Preservation of soluble enhanced green fluorescent protein (EGFP) within fixed NIH 3T3 fibroblasts

Quantitative imaging of cytoplasmic green fluorescence protein (GFP) in fixed cells can be unreliable if the fixing process does not preserve the total fluorescence intensity level or the spatial location relative to the living cells. In this study, we examine the effect of fixatives (formaldehyde, disuccinimidyl glutarate (DSG), dithiobis(succinimidyl) propionate (DSP) and m-maleimidobenzoyl-N-hydroxysuccinimidyl ester (MBS)), fixative buffers and the cross-linking times on the fluorescent intensity of soluble enhanced GFP (EGFP) expressed within NIH 3T3 cells. The total fluorescence intensity within individual cells during the fixation process was measured in an automated fluorescence microscope. Our results show that choice of fixative, the fixing solution and the cross-linking time were important for minimizing EGFP losses during fixing. The optimal fixation condition for these cells was identified to be the MBS cross-linker in a microtubule stabilizing buffer. After an 8 h fixation, greater than 90 % of the initial GFP fluorescence within cells was preserved. This was 3-fold higher than the GFP fluorescence remaining when the cells were fixed with 1 % paraformaldehyde in PBS. MBS treated cells could be permeabilized with 0.05 % Triton X-100 with little additional loss in fluorescence intensity.
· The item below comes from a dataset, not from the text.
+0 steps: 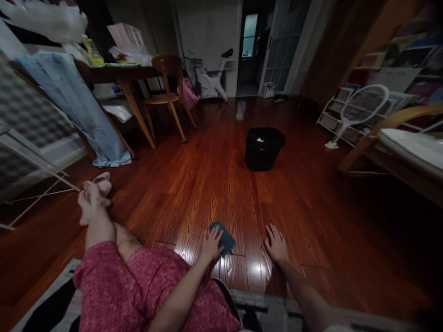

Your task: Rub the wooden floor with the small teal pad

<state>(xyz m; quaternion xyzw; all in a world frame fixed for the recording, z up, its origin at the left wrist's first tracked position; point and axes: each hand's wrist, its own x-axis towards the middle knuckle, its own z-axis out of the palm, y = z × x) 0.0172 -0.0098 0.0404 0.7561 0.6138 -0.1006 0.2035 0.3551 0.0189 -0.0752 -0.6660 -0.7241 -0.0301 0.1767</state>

The MBS fixative could also preserve soluble fluorescent proteins in suspension cells, suggesting the fixation results are not cell line-specific. Direct imaging of the fixation process on fluorescent reporter cells provided insight into the effect of chemical fixatives on biological cells and can facilitate identification of fixation protocols that are fit-for-purpose for quantitative measurements.